Bush: One year after Iraq
By Matt Frei BBC Washington Correspondent
US casualties in Iraq continue to cause Bush a domestic headache
When President Bush launched the invasion of Iraq a year ago, it was widely believed in Washington that his administration wanted to get the war out of the way so that the fighting would not interfere with the campaign for his re-election.
The main part of the war lasted barely three weeks. The statue of Saddam was famously toppled on 9 April 2003.
But a year later, just as the election campaign is hotting up, American soldiers and civilians continue to die.
The toll of those killed since the end of major combat operations is now 432 - three times as high as the 139 killed during the invasion itself.
The cost of reconstruction is much higher than the original estimate.
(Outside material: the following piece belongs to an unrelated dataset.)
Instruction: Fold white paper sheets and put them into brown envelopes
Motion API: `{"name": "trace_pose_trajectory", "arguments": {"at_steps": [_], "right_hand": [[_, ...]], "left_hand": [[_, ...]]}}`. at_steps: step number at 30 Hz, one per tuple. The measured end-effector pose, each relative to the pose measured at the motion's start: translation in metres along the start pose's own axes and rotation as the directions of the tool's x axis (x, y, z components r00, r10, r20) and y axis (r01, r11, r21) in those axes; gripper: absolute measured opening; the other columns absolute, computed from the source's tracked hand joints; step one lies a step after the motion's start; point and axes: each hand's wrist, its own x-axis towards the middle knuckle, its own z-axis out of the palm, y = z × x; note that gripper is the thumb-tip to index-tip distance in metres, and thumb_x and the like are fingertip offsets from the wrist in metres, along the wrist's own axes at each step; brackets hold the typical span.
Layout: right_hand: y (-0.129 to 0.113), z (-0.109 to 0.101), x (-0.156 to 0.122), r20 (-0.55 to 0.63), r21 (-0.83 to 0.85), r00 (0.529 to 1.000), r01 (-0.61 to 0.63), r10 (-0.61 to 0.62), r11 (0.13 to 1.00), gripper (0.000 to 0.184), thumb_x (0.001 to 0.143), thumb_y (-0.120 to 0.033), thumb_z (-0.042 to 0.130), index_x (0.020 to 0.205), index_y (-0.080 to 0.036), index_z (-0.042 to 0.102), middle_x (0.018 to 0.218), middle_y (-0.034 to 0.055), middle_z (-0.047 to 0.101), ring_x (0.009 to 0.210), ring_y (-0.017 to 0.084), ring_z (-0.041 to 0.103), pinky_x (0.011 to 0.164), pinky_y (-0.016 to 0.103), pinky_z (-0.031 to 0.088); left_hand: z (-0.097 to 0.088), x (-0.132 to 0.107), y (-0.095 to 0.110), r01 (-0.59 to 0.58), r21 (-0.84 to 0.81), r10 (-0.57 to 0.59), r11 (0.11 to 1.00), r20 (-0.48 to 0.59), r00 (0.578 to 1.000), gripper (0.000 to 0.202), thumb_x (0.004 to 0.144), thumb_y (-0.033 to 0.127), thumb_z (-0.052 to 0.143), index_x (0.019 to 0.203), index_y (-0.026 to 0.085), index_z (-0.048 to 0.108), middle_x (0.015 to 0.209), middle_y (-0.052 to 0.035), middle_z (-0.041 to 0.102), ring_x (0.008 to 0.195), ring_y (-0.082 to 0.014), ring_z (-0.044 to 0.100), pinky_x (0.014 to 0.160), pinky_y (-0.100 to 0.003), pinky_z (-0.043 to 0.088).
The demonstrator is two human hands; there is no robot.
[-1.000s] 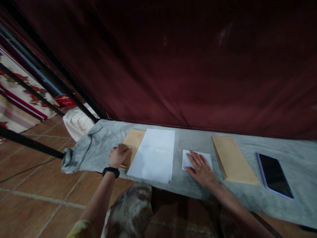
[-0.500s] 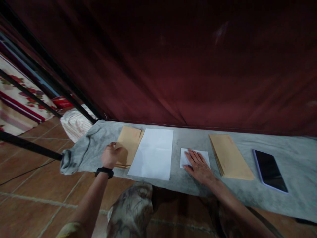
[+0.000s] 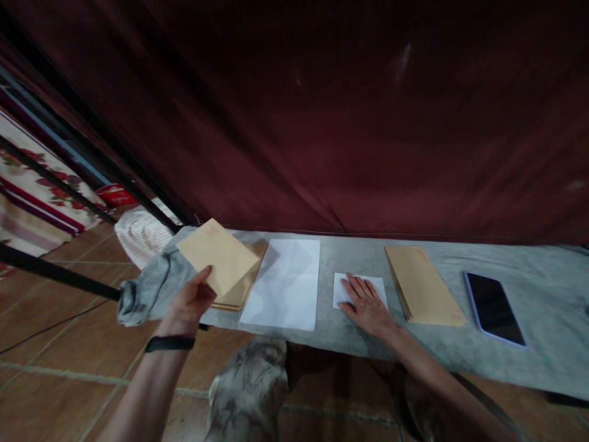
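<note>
My left hand pinches a tan paper envelope by its near edge, thumb on top. The envelope is raised and tilted above a stack of similar envelopes at the left of the grey cloth. Right of that stack lies a sheet of white paper, flat on the cloth. My right hand rests palm down with fingers stretched over a small folded white paper, covering much of it.
Another stack of tan envelopes lies right of my right hand, with a phone beyond it. The grey cloth covers a narrow bench. A dark red curtain hangs behind. Black metal bars stand at the left.
My left hand has taken an envelope from the left stack and lifted it, tilting it. My right hand stays on the small white paper.
</note>
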Motion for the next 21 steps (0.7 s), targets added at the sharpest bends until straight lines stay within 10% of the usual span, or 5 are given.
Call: {"name": "trace_pose_trajectory", "arguments": {"at_steps": [3, 10, 21], "right_hand": [[0.000, -0.001, 0.000, 0.010, -0.014, 1.000, -0.003, 0.003, 1.000, 0.062, 0.100, -0.050, 0.043, 0.151, -0.016, 0.044, 0.162, 0.0129, 0.034, 0.148, 0.030, 0.033, 0.122, 0.049, 0.024], [-0.001, -0.003, 0.001, 0.037, -0.001, 0.999, -0.017, 0.017, 1.000, 0.062, 0.100, -0.049, 0.044, 0.153, -0.018, 0.040, 0.162, 0.0127, 0.032, 0.149, 0.030, 0.033, 0.122, 0.051, 0.024], [-0.007, -0.018, 0.005, 0.122, 0.025, 0.991, -0.051, 0.048, 0.998, 0.064, 0.099, -0.047, 0.048, 0.154, -0.015, 0.038, 0.163, 0.0141, 0.028, 0.150, 0.031, 0.029, 0.123, 0.051, 0.022]], "left_hand": [[0.024, -0.018, -0.047, 0.210, -0.084, -0.208, 0.974, 0.033, 0.978, 0.017, 0.091, 0.004, 0.054, 0.078, 0.016, 0.059, 0.056, 0.0033, 0.059, 0.045, -0.0092, 0.058, 0.048, -0.019, 0.053], [0.053, -0.046, -0.143, 0.245, -0.081, -0.243, 0.966, 0.039, 0.969, 0.023, 0.084, -0.006, 0.059, 0.074, 0.014, 0.058, 0.057, 0.0044, 0.060, 0.043, -0.0048, 0.055, 0.043, -0.012, 0.047], [0.032, -0.068, -0.162, 0.197, 0.081, -0.204, 0.977, 0.093, 0.975, 0.020, 0.071, -0.001, 0.071, 0.067, 0.017, 0.064, 0.073, 0.0021, 0.071, 0.073, -0.0109, 0.070, 0.078, -0.022, 0.059]]}}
The transition to democracy and sovereignty looks shaky at best.
It is challenged every day by attacks against Iraqi civilians who co-operate with the occupation and by the fraught relationship between the country's Shia majority and beleaguered Sunni minority.
Pessimists now talk openly about the prospect of civil war once the Americans hand over sovereignty.
The war on terror
Al-Qaeda has clearly not been beaten into submission.
It has despatched hundreds, if not thousands of mujahideen to Iraq - a grim if ironic reminder of the mujahideen who once fought the Soviet occupation of Afghanistan.
We now know that Saddam Hussein and Osama Bin Laden were never allies before the war, but al-Qaeda is currently fighting side by side with the remnants of the Baathist regime.
America's faulty assertion has become a self-fulfilling prophecy.
Meanwhile al-Qaeda and its allies have bombed targets from Istanbul to Madrid.
And the subsequent defeat of the Conservative Partido Popular of Spanish Prime Minister Jose Maria Aznar, one of America's closest allies in the war against terror, may even be remembered as al-Qaeda's own first regime change.
Add to that the related costs: continued distrust on either side of the Atlantic, the huge embarrassment of those unfound weapons of mass destruction and, as Spain's election result shows, arguably a weakened and divided front in the war against terror.
Divided nation
Karl Rove, President Bush's political guru, likes to leave as little as possible to chance.
Iraq is a visible war and allows Bush to enhance his robust image as a man who goes after the bad guys
But in Iraq he has taken a massive gamble.
His administration is hostage to a fortune minted in the sands around Baghdad.
All this sounds like a nightmare scenario for a White House that may have blithely calculated that the Iraq War would turn out to be a sure election winner.
The truth turns out to be more prosaic.
The polls indicate that Iraq has divided this nation much like every other major issue.
Republicans on the whole support it. Democrats hate it.
Swing voters are split down the middle.
Opinion surveys also indicate that the electorate is more concerned about the economy than events in Iraq or the war against terror.
History tends to be on the side of the incumbent.
Americans need really strong reasons to throw out a sitting president and so far these reasons seem to missing for a robust majority.
Bush and Blair are still united despite the Madrid attacks The White House has complimented history with its own message: why would you change your commander-in-chief in the middle of a war?
So, despite its casualties and its costs, the war in Iraq is at least a visible war as opposed to the invisible war against al-Qaeda.
It allows President Bush to be cheered by troops at military bases around America and to enhance his robust image as a man who goes after the bad guys.
Let's not forget that Saddam Hussein has been captured and the Iraqi people, according to every recent survey, do feel happier today than they did under the dictator.
But like any other war, this one is also full of risks that the White House may yet learn to regret.